E ora il mondo politico si divide anche su questo: da una parte Vannier e gli insoumis , che giudicano Bayrou evasivo e bugiardo, parte di quell’omertà che ha permesso a sacerdoti e assistenti laici della scuola cattolica di abusare dei ragazzini; dall’altra il resto dei deputati, dal socialista François Hollande ai lepenisti, che trattano Vannier come un inquisitore e paragonano l’audizione di Bayrou a un processo staliniano.
E torna in primo piano il celebre gesto di cui François Bayrou, una vita da insegnante e ministro, profilo anche fisico da bonario notabile di provincia, si rese protagonista nel lontano 2002: uno schiaffo, anzi a dire il vero poco più di un buffetto, allungato a Yacine, un undicenne che in piazza a Strasburgo stava cercando di rubargli il portafoglio. «Tu non mi metti le mani in tasca», disse Bayrou davanti alle telecamere, assestando lo scappellotto.
Quel giorno Bayrou era in campagna elettorale per l’Eliseo, non vinse ma di sicuro non perse voti, secondo l’interpretazione comune e la sensibilità «quando ci vuole ci vuole» che allora era poco contrastata. Nel frattempo, Yacine è diventato un delinquente abituale, condannato più volte per furti e traffico di droga.

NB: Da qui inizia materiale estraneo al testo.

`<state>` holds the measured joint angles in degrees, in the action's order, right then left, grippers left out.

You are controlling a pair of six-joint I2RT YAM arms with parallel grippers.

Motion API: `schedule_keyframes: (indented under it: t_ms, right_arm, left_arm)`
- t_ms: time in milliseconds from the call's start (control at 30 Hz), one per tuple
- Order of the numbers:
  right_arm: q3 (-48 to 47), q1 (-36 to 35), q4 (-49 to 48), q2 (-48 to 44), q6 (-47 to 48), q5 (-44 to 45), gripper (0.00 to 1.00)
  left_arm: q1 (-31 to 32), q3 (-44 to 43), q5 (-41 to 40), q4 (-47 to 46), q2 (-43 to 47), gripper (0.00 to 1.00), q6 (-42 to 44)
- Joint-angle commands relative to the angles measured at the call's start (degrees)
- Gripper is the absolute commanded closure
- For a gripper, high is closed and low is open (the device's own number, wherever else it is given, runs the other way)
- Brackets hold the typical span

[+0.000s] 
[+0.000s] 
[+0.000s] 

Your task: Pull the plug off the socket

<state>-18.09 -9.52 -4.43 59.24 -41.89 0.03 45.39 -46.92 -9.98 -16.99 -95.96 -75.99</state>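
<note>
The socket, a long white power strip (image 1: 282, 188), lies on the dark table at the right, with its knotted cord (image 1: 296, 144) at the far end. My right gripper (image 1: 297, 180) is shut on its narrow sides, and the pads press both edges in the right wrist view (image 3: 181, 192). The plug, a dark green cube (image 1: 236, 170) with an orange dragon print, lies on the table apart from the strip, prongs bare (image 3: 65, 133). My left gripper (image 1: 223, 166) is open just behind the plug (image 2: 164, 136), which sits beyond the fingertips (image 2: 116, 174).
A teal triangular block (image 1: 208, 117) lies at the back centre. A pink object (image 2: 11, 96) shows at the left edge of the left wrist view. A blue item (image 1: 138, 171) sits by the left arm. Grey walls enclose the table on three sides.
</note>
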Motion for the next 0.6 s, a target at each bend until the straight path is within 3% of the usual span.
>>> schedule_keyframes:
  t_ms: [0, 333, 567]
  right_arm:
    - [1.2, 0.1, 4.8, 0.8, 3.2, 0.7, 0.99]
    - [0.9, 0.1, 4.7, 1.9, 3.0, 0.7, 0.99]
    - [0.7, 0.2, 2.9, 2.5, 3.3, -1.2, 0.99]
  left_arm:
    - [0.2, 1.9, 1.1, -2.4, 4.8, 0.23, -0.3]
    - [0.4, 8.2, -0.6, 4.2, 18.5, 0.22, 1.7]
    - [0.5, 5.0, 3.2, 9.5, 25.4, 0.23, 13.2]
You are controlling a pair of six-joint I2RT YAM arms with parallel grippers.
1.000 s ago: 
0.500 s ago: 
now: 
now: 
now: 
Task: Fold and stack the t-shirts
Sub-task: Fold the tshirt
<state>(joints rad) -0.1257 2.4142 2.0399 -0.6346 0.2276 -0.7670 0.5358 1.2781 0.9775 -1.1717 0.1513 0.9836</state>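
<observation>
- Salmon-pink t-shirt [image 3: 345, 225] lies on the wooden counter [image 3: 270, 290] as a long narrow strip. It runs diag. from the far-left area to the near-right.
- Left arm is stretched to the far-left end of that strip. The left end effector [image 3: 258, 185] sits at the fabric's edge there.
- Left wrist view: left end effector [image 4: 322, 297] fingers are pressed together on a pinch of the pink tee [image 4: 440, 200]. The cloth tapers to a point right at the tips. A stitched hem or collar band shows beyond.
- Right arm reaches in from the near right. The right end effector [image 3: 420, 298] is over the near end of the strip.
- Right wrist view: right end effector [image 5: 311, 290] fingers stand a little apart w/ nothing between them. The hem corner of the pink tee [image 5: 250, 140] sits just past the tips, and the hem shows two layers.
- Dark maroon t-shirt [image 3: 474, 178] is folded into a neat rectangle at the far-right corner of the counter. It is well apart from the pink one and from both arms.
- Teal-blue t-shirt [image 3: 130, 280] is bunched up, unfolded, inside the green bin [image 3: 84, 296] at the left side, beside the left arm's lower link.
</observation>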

Bayrou è diventato premier, ma quello schiaffetto oggi sembra meno banale. Almeno per il severo Vannier, che durante l’audizione non ha mancato di rinfacciarglielo: «Vorrei chiederle del suo rapporto con la violenza sui
bambini», ha esordito, «e la concezione educativa dello schiaffo che lei sembra difendere ancora oggi». Secondo questa logica, sarebbe questo il motivo di fondo, la noncuranza quanto all’allungare le mani, che avrebbe portato Bayrou a non fare nulla nei decenni di violenze a carico di centinaia di ragazzi, sua figlia compresa.
Il premier ha risposto indignato: «Quello che lei dice è un’assurdità. Non era affatto uno schiaffo violento, era lo scappellotto di un padre. E credo che molti qui, se sono onesti, potranno ammettere di avere fatto lo stesso almeno una volta nella vita».
La posizione del premier è debole politicamente — non ha una vera maggioranza a sostenerlo — e certo non esce rafforzata dalle indagini e dalle audizioni che continuano.